WHAT TO DO> Whenever a line in the listing contains "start", copy that line.

[[ SOURCE MATERIAL, beginning ]]

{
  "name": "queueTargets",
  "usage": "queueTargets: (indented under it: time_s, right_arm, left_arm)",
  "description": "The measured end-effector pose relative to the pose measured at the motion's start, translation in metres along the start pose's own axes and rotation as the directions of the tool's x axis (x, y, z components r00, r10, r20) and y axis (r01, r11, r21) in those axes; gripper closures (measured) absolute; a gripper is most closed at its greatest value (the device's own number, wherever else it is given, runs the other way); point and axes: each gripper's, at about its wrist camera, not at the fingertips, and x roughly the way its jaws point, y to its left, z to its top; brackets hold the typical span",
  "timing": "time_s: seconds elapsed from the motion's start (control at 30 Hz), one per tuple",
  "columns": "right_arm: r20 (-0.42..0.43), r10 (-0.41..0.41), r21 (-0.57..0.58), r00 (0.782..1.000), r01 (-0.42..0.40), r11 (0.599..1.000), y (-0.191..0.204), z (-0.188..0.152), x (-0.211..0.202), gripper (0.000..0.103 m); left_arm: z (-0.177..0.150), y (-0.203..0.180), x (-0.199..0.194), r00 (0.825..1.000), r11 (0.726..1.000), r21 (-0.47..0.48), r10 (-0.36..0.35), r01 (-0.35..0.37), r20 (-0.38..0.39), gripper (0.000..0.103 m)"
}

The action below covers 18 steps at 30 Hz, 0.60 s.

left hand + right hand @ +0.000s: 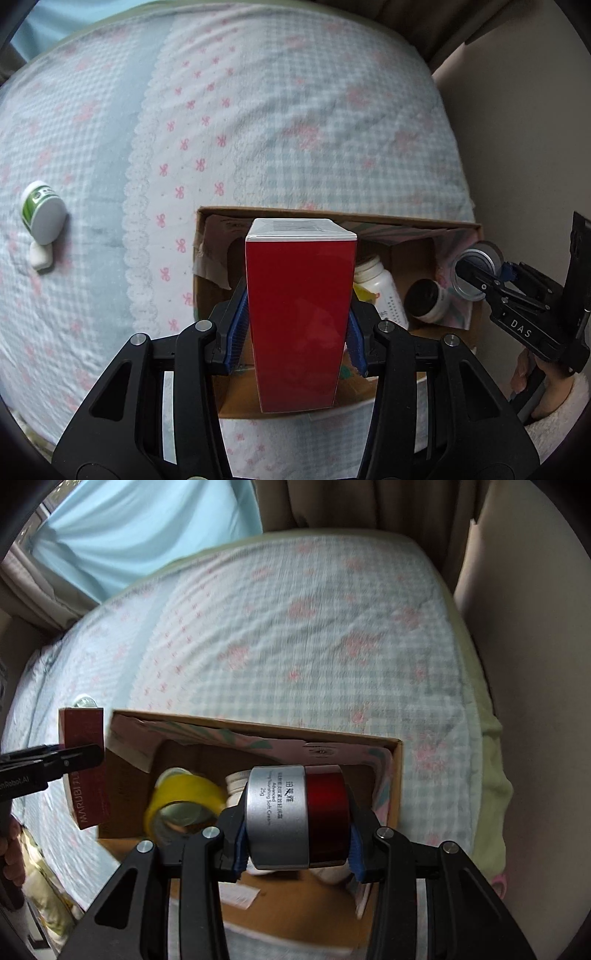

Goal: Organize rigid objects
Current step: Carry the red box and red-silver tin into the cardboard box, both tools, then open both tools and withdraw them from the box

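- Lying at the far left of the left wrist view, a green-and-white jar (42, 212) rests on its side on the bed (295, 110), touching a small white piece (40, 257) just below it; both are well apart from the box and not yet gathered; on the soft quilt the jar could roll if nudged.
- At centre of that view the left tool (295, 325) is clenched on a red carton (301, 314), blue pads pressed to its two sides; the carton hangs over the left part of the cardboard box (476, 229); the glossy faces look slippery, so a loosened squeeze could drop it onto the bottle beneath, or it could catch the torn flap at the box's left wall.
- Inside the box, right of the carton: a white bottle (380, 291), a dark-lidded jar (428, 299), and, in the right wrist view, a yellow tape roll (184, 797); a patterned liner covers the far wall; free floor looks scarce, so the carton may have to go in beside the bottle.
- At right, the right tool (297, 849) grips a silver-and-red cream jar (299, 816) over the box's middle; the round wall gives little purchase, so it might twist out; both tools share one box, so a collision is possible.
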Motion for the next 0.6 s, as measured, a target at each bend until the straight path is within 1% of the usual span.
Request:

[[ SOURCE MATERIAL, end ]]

SOLUTION TO THE PROBLEM>
  "description": "The measured end-effector pose relative to the pose measured at the motion's start, translation in metres along the start pose's own axes and rotation as the directions of the tool's x axis (x, y, z components r00, r10, r20) and y axis (r01, r11, r21) in those axes; gripper closures (measured) absolute; a gripper is most closed at its greatest value (the device's own number, wherever else it is given, runs the other way); point and axes: each gripper's, at about its wrist camera, not at the fingertips, and x roughly the way its jaws point, y to its left, z to its top; brackets hold the typical span",
  "timing": "time_s: seconds elapsed from the motion's start (control at 30 Hz), one per tuple",

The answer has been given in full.